そう言われた俺は仕方なくまた、来た道を戻りゆっくりと歩いていく。


今日はジレンもお出掛けでいないし、なにしよう。


突然、仕事が休みとなった俺はする事がなくてただフラフラと街を歩く。


するとたまたまた目についたのはスマホショップ。


そうだ…首輪の代わりにジレンにスマホを持たせよう。


スマホを持ってないジレンだから、お出掛けしたら連絡が取れなくて不安になるんだ。


そう思った俺はジレンのためにスマホを購入し、ニヤニヤしながら袋をぶら下げて店から出てくる。


早くジレン帰って来ないかな〜絶対喜ぶ。


なんてそう思っている俺が1番喜んでいて頬が緩んだ。


家に帰ると部屋の掃除と洗濯をしてジレンが着そうな黒い服たちをクローゼットから引っ張り出してきた。


夜には帰ってくるよね?


そう思った俺はジレンのために夜ご飯の準備を鼻歌まじりでする。


よーし!出来た!あとはジレンの帰りを待つだけ。


夕方には夜ご飯の支度を終えて、俺はチラチラと雪が舞うベランダを覗いてみてはジレンの帰り待ってみたり、ジレンのスマホの設定などをして時間を過ごしていた。

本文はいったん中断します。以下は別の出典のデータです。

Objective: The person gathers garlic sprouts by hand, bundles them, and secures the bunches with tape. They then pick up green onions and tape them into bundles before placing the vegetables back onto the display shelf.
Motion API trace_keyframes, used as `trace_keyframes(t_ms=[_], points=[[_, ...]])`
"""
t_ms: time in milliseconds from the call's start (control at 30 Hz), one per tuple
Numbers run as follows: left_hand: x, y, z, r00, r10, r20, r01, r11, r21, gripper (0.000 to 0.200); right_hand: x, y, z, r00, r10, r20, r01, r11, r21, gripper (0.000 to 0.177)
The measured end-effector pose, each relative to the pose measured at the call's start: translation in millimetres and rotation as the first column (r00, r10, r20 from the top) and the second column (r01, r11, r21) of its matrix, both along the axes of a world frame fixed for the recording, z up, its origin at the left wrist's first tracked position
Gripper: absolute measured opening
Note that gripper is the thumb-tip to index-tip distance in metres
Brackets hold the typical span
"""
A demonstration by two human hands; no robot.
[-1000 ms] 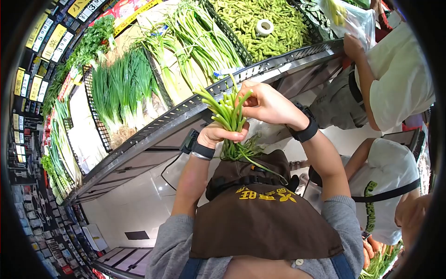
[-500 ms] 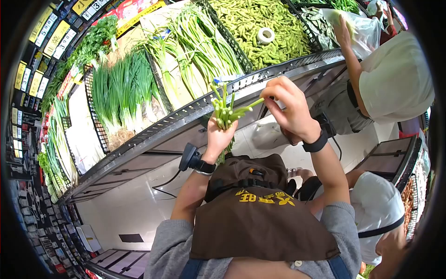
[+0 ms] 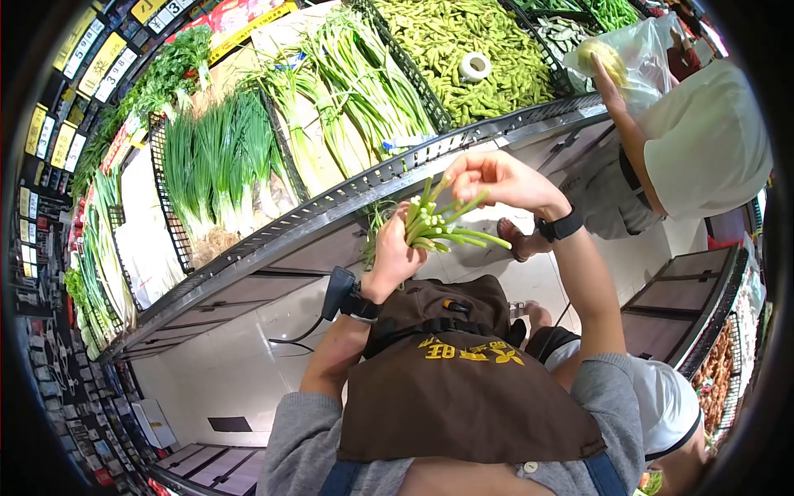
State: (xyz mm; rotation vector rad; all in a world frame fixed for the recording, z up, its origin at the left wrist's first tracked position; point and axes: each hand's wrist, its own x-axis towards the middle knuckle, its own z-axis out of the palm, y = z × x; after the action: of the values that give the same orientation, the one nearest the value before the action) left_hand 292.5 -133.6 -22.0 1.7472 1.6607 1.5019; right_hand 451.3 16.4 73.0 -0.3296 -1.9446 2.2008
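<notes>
My left hand [image 3: 395, 258] is closed around a bunch of leafy green vegetables [image 3: 432, 225], its pale cut stem ends fanned out toward my right hand. Leafy ends hang below and behind the left wrist, partly hidden. My right hand [image 3: 500, 183] is above the bunch, its fingers curled and pinched at the tip of one upright stem. Several other stems splay out to the right, under the right palm. Both wrists wear black bands; the left one carries a small device with a cable.
A vegetable display with a black crate edge [image 3: 356, 183] runs across in front, holding scallions [image 3: 215, 161], long green stalks [image 3: 364, 91] and edamame pods [image 3: 455, 50] with a white tape roll [image 3: 475, 67] on top. One person at right holds a bagged vegetable [image 3: 602, 59]; another stands lower right.
My left hand has tilted the bunch to the right, and its stems are more spread. My right hand has moved slightly left, over the bunch. The person at right has shifted the bagged vegetable.
</notes>
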Motion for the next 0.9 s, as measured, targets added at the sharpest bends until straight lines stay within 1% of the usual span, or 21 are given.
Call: trace_keyframes(t_ms=[33,67,100,167,200,267,300,333,400,433,467,500,533,600,667,700,733,767,833,867,900], points=[[1,0,5,1.000,-0.022,-0.005,0.022,1.000,-0.007,0.029,-6,-1,-3,0.998,0.044,-0.042,-0.041,0.996,0.076,0.012],[1,-1,5,1.000,-0.020,-0.002,0.020,1.000,-0.008,0.029,-6,-1,0,0.998,0.046,-0.039,-0.043,0.996,0.075,0.012],[2,-2,5,0.999,-0.044,0.003,0.044,0.996,-0.082,0.029,-4,0,5,0.998,0.049,0.047,-0.062,0.948,0.314,0.011],[4,-4,6,0.997,-0.075,0.005,0.075,0.982,-0.171,0.031,-6,-3,23,0.985,-0.001,0.173,-0.125,0.689,0.714,0.011],[4,-7,6,0.997,-0.081,0.006,0.081,0.982,-0.169,0.031,-7,-6,21,0.985,-0.008,0.174,-0.121,0.688,0.715,0.011],[3,-9,7,0.982,-0.157,-0.108,0.114,0.937,-0.330,0.034,-5,-10,20,0.972,0.024,0.233,-0.227,0.342,0.912,0.017],[4,-10,6,0.979,-0.166,-0.121,0.116,0.934,-0.337,0.034,-7,-16,24,0.893,-0.001,0.450,-0.435,0.253,0.864,0.022],[4,-11,11,0.974,-0.183,-0.136,0.119,0.917,-0.381,0.034,-5,-18,20,0.870,0.001,0.493,-0.472,0.288,0.833,0.024],[2,-13,12,0.974,-0.192,-0.117,0.133,0.911,-0.389,0.032,1,-11,3,0.906,0.057,0.419,-0.396,0.462,0.794,0.022],[1,-14,11,0.972,-0.203,-0.120,0.144,0.915,-0.377,0.032,5,-9,-19,0.941,0.068,0.330,-0.269,0.742,0.614,0.022],[-1,-13,8,0.979,-0.181,-0.090,0.139,0.928,-0.346,0.032,10,-8,-44,0.970,0.048,0.237,-0.131,0.928,0.348,0.023],[-2,-13,5,0.986,-0.158,-0.059,0.132,0.940,-0.314,0.032,12,-14,-62,0.989,0.066,0.135,-0.079,0.993,0.088,0.020],[-6,-13,0,0.985,-0.164,-0.062,0.138,0.944,-0.299,0.032,16,-24,-73,0.999,0.036,0.022,-0.035,0.997,-0.067,0.019],[-7,-11,-10,0.961,-0.270,0.057,0.276,0.943,-0.184,0.031,15,-50,-71,0.992,-0.120,-0.043,0.102,0.950,-0.295,0.019],[1,-9,2,0.945,-0.302,0.125,0.322,0.924,-0.205,0.028,8,-58,-82,0.965,-0.177,-0.194,0.067,0.880,-0.470,0.018],[2,-8,3,0.918,-0.302,0.256,0.359,0.908,-0.216,0.026,11,-56,-88,0.959,-0.176,-0.222,0.044,0.866,-0.498,0.016],[3,-10,4,0.878,-0.288,0.383,0.392,0.891,-0.229,0.024,17,-55,-87,0.965,-0.189,-0.181,0.073,0.860,-0.505,0.015],[4,-9,10,0.846,-0.353,0.400,0.474,0.840,-0.262,0.024,23,-52,-84,0.969,-0.180,-0.167,0.089,0.892,-0.443,0.016],[9,-4,15,0.867,-0.398,0.299,0.479,0.830,-0.286,0.024,38,-50,-73,0.978,-0.177,-0.114,0.132,0.937,-0.324,0.019],[12,-2,13,0.875,-0.415,0.249,0.476,0.831,-0.287,0.023,47,-49,-69,0.982,-0.176,-0.065,0.147,0.937,-0.316,0.018],[14,1,10,0.864,-0.385,0.326,0.484,0.815,-0.319,0.023,53,-56,-63,0.958,-0.285,-0.029,0.265,0.921,-0.286,0.012]])
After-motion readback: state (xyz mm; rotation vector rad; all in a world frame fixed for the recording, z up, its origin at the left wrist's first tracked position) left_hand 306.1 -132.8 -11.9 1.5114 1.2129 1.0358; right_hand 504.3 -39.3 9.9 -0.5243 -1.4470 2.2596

チラッと時計を見れば、いつの間にか時間は過ぎていて時計の針は9時を示している。


遅いな…夜ご飯食べてくるのかな…?


せっかく作ったのに…夜ご飯いらないならいらないって言ってよ。


ってスマホがないから連絡出来ないのか。


なんてまるで新妻みたいな事を思いながら、俺は少し不貞腐れて頬を膨らませていた。